Zoetis recently announced that the U.S. Department of Agriculture (USDA) has granted the company a conditional license for Canine Atopic Dermatitis Immunotherapeutic, an antibody therapy designed to reduce clinical signs associated with atopic dermatitis in dogs.
This new therapy contains an antibody that targets and neutralizes interleukin-31 (IL-31), a key protein responsible for sending the itch signal to the brain, according to a release from Zoetis. It will be administered as a once-monthly subcutaneous injection and will help provide sustained relief from the itching associated with atopic dermatitis in dogs of any age.
“We have been active in building a research platform in monoclonal antibodies that will have a broad application across species and medical conditions,” says Catherine Knupp, president of research and development at Zoetis. “This first product from that platform builds on our knowledge base in the area of canine dermatology and further reinforces our dedication to developing innovative dermatology solutions.”

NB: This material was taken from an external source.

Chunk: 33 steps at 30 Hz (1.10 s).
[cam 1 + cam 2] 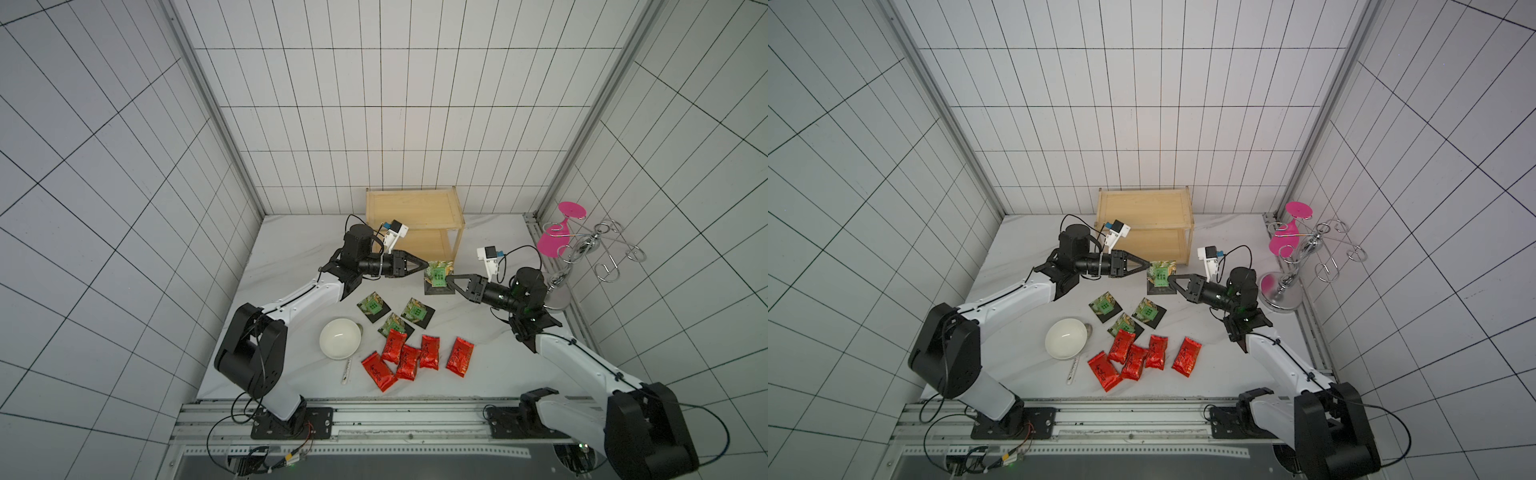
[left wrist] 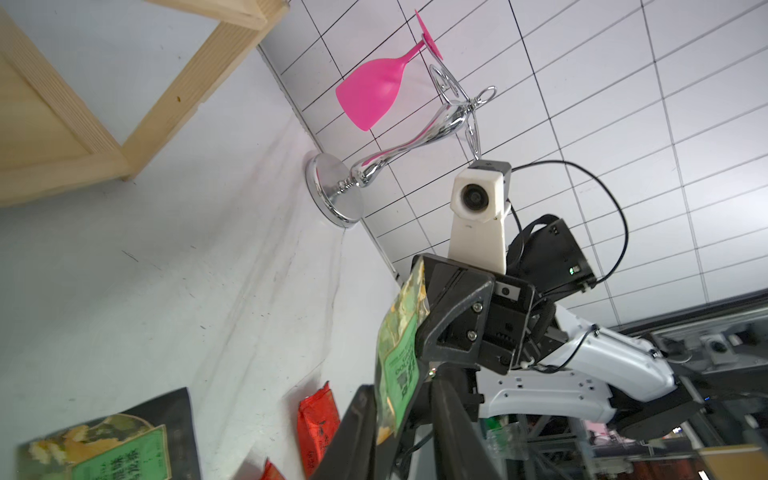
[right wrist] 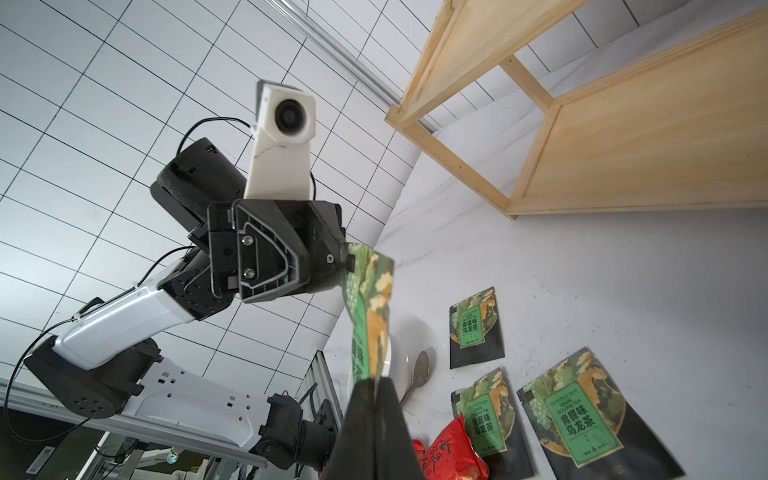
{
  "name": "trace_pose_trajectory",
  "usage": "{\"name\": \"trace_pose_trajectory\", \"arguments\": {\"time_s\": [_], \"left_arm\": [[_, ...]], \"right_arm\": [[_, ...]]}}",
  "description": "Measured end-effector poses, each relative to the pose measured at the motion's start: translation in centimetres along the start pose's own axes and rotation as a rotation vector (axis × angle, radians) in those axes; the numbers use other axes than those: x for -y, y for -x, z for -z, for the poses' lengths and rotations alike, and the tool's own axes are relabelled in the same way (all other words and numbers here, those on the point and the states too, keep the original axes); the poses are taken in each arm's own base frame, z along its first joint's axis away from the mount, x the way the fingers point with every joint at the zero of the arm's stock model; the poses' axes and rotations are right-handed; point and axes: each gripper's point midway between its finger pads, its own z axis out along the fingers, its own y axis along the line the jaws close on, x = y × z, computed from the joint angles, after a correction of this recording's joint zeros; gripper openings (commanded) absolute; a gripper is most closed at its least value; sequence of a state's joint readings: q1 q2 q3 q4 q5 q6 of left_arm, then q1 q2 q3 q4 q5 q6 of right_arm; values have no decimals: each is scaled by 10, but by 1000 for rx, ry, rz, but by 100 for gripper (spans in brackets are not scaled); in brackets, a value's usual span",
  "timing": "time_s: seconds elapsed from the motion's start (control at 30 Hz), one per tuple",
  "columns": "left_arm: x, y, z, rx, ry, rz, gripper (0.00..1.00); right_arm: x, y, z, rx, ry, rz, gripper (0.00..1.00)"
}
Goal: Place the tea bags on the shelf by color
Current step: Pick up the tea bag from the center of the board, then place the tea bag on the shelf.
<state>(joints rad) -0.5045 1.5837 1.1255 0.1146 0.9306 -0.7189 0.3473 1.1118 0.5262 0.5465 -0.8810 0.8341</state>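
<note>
One black tea bag with a green centre (image 1: 437,274) hangs above the table in front of the shelf (image 1: 415,208), between both grippers. My right gripper (image 3: 376,382) is shut on one edge of it. At its opposite edge my left gripper (image 2: 399,411) stands open; the bag's edge lies in the gap against one finger. Both top views show the two grippers tip to tip (image 1: 1148,264) (image 1: 1171,277). Three more black tea bags (image 1: 372,306) (image 1: 417,312) (image 1: 395,324) lie flat on the table. Several red tea bags (image 1: 408,362) lie nearer the front.
A white bowl (image 1: 340,337) sits left of the red bags with a spoon (image 3: 419,370) beside it. A chrome wire stand (image 1: 582,249) holding a pink glass (image 1: 552,243) stands at the right wall. Both boards of the wooden shelf are bare.
</note>
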Motion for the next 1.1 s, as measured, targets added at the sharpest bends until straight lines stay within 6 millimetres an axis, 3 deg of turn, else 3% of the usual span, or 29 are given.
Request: {"name": "trace_pose_trajectory", "arguments": {"time_s": [0.2, 0.37, 0.67, 0.87, 1.1], "left_arm": [[-2, 24, 40, 145, 177, -41, 66], [-7, 33, 82, 287, 349, -77, 68], [-35, 29, 123, 381, 587, -46, 68], [-55, 21, 153, 434, 702, 8, 68], [-60, 20, 171, 487, 773, 8, 68]], "right_arm": [[14, -7, 3, -29, -95, -31, 0], [16, 1, 7, -20, -170, -26, 0], [18, 20, 7, 7, -275, -36, 0], [24, 35, -8, 2, -318, -46, 0], [30, 58, -31, 2, -349, -48, 0]]}}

The USDA has communicated that all biological products for canine atopic dermatitis will be considered for conditional licensure only at this time. Zoetis is working with the USDA to obtain full licensure.
Zoetis will make Canine Atopic Dermatitis Immunotherapeutic available primarily to veterinary dermatology specialists early in the fourth quarter of 2015 to gain more experience and acquire a deeper understanding of how veterinarians will use it in clinical practice. This will help the company prepare for full licensure.